Charles Polidano, director general, Officer of the Commissioner for Standards in Public Life – Valletta

Church attendance

Photo: Matthew MirabelliPhoto: Matthew Mirabelli

For the past year, some churchgoers have not attended Mass because of the COVID-19 pandemic.

The Church authorities made it easy for them to continue their practice by following Mass on TV and other social media, although without the possibility of receiving the Holy Eucharist, the Body of Christ.

William Barclay said: “Perhaps the Church must learn again not to treat people by the easy way. It is the call of the heroic that ultimately speaks to the heart.”

In the gospel, Jesus does not sugar-coat what his followers will encounter: “Be prepared for people to hand you over to Sanhedrins and scourge you in the synagogues. You will be brought before governors and kings for my sake, as evidence to them and to the gentiles… You will be universally hated on account of my name; but anyone who stands firm to the end will be saved” (Mt10, 17-22).

Fr Martin Schembri O.Carm, parish priest – Fleur-de-Lys

The proliferation of cribs

It is incredible that, in this day and age, there are still supposedly grown-up men who believe in childish cribs and pasturi.

Cribs do not belong in the European parliament. Parliaments are secular institutions. They are not the right places to promote Christian myths and fables.

In the past, cribs were mainly found in private homes rather than in public places. In mid-1950s Malta, the popularity of cribs waned and Christmas trees became popular. Along High Street, in Ħamrun (where my family lived) families vied with each other to display their trees in their balconies.

In the last couple of decades, militant Catholics have fought back with their own brand of Christian correctness to restore their toy-like crib to its former folkloristic status.
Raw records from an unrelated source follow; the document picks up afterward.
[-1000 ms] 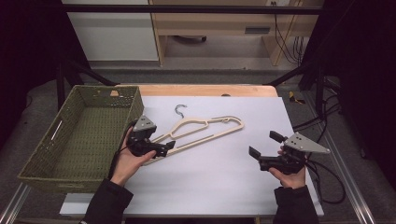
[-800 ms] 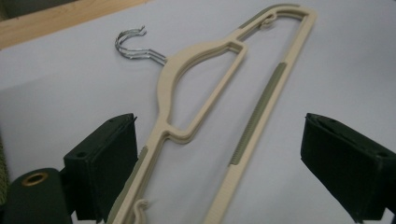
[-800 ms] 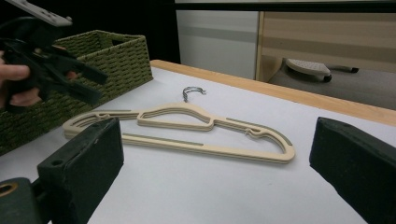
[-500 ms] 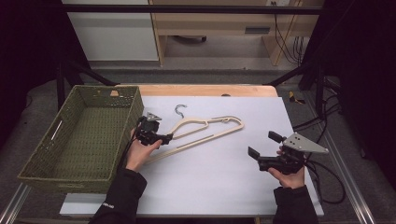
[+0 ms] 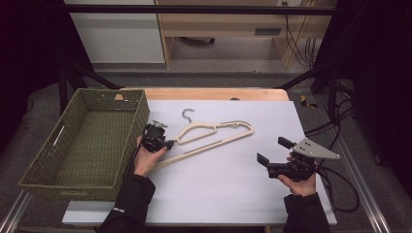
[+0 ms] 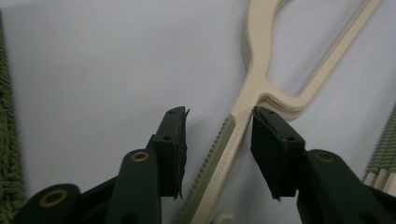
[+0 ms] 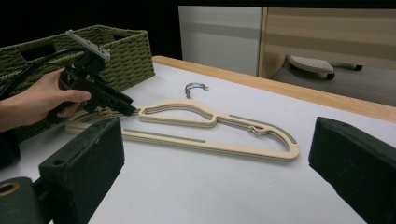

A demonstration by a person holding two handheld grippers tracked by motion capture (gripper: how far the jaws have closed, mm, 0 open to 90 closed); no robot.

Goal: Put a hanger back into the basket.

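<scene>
The hanger (image 5: 214, 136) is lying flat on the white table (image 5: 233, 194), just right of the green basket (image 5: 82, 145), its metal hook (image 5: 187, 114) pointing away from the person. The left gripper (image 5: 163, 144) is pointing down at the hanger's left end; its jaws have just been closing and are straddling the arm, one pad touching it and the other standing clear. The right gripper (image 5: 273, 156) is being held wide and empty, well apart from the hanger.
</scene>
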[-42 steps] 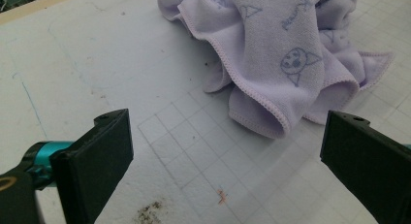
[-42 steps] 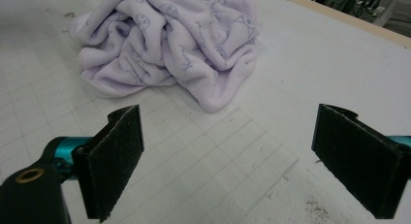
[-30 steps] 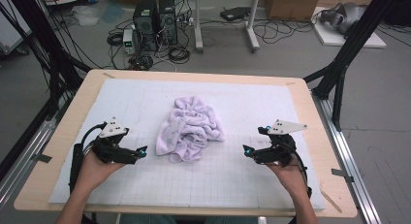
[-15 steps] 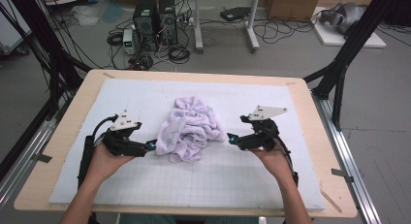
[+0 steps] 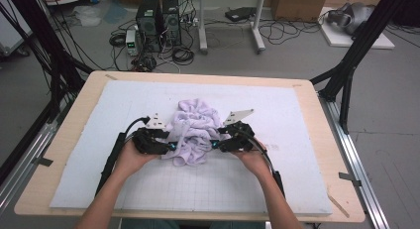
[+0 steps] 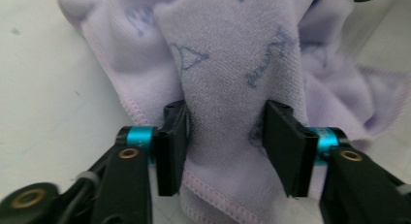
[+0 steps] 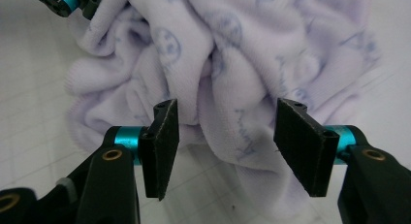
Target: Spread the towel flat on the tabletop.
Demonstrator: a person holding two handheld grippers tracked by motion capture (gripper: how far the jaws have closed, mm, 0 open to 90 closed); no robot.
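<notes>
A crumpled lilac towel point(image 5: 194, 126) with blue prints lies in the middle of the white gridded mat point(image 5: 89, 154). My left gripper point(image 5: 171, 146) is at the towel's left edge. In the left gripper view the towel point(image 6: 228, 64) has a fold squeezed between the two pads of this gripper point(image 6: 225, 136), whose jaws have just been closing. My right gripper point(image 5: 214, 144) is at the towel's right edge. Its jaws have also just been closing, and in the right gripper view this gripper point(image 7: 225, 136) straddles a hanging lobe of towel point(image 7: 232, 54) with a gap still showing beside the left pad.
The mat covers a wooden table point(image 5: 59, 125) with metal rails on both sides. Black frame posts point(image 5: 354, 55) rise at the far corners. Computer towers point(image 5: 158, 16) and cables sit on the floor beyond the far edge. The left gripper's tip point(image 7: 68, 1) shows at the top left of the right gripper view.
Both hands have moved inward from the sides of the mat to the towel's edges, and both pairs of jaws have narrowed around the cloth. The towel is slightly bunched between them.
</notes>
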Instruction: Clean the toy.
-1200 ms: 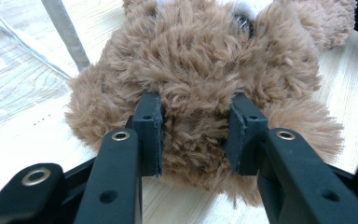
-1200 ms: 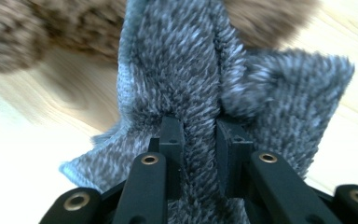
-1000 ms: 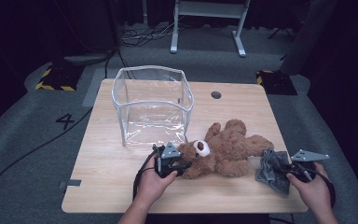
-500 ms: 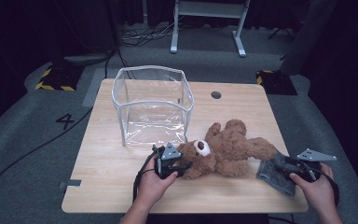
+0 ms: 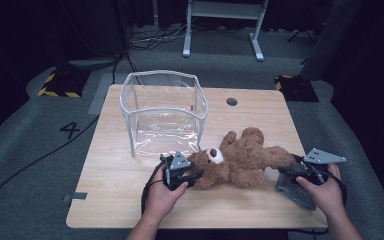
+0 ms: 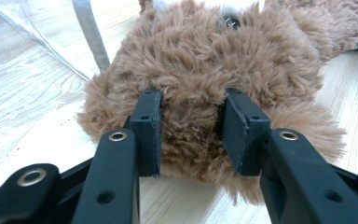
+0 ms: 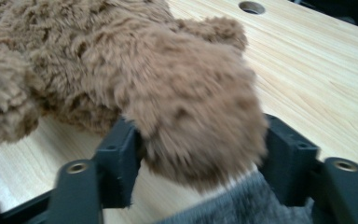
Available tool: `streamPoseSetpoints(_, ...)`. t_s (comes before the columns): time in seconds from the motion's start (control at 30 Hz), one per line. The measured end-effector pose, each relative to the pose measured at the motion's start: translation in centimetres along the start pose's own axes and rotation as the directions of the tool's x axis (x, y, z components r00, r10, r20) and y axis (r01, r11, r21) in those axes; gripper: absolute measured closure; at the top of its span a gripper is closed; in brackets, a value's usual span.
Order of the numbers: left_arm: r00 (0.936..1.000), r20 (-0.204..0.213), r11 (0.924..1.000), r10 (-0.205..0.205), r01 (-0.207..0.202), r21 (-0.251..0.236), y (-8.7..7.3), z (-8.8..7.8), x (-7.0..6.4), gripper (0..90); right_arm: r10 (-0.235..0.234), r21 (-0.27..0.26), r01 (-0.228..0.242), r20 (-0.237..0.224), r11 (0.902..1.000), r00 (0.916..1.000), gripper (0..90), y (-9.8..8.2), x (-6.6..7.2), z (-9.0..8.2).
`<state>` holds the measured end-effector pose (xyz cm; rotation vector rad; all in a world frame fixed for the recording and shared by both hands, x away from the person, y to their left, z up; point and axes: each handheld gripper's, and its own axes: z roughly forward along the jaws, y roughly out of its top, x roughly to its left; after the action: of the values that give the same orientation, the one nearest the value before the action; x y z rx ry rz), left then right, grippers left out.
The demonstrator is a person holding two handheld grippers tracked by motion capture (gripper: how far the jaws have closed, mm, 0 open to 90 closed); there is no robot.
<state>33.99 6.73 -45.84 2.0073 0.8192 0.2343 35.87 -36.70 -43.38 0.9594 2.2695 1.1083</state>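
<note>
We see a brown teddy bear [image 5: 240,161] lying on the wooden table [image 5: 120,185], just to the right of a clear plastic box [image 5: 162,112] and near the front edge. Our left gripper [image 5: 192,175] is at the bear's head. In the left gripper view, the two black pads [image 6: 148,130] press into the fur from both sides, so this gripper is clenched on the head.

Our right gripper [image 5: 286,170] is at the bear's foot, on the right side of the table. Its jaws have just opened wide and then closed again a little. In the right gripper view the foot sits between the two jaws, and we cannot tell if the pads really press on it. Under this gripper lies a grey cloth [image 5: 294,191], touching the foot.
</note>
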Motion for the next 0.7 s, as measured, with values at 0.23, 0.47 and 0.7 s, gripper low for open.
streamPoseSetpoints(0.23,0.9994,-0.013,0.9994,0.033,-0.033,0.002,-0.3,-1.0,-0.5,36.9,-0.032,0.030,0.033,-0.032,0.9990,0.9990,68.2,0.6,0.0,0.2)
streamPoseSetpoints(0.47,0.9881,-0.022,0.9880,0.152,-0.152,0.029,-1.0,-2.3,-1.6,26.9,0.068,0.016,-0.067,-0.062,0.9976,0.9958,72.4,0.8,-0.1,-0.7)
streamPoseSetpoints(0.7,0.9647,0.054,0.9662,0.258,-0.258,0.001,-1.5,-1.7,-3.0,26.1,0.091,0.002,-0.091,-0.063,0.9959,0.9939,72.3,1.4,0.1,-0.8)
They fear that their religion could be sidelined or – even worse – that their beliefs could become irrelevant myths.

When Malta’s landscaping consortium embellished traffic roundabouts with non-religious decorations, a few reactionary Catholics objected strongly until the consortium succumbed to their pressure.

The same kind of pressure was applied on Maltapost when it issued postage stamps with non-religious images.

The outcome of this Catholic bullying is that secular institutions have to conform to Christian correctness.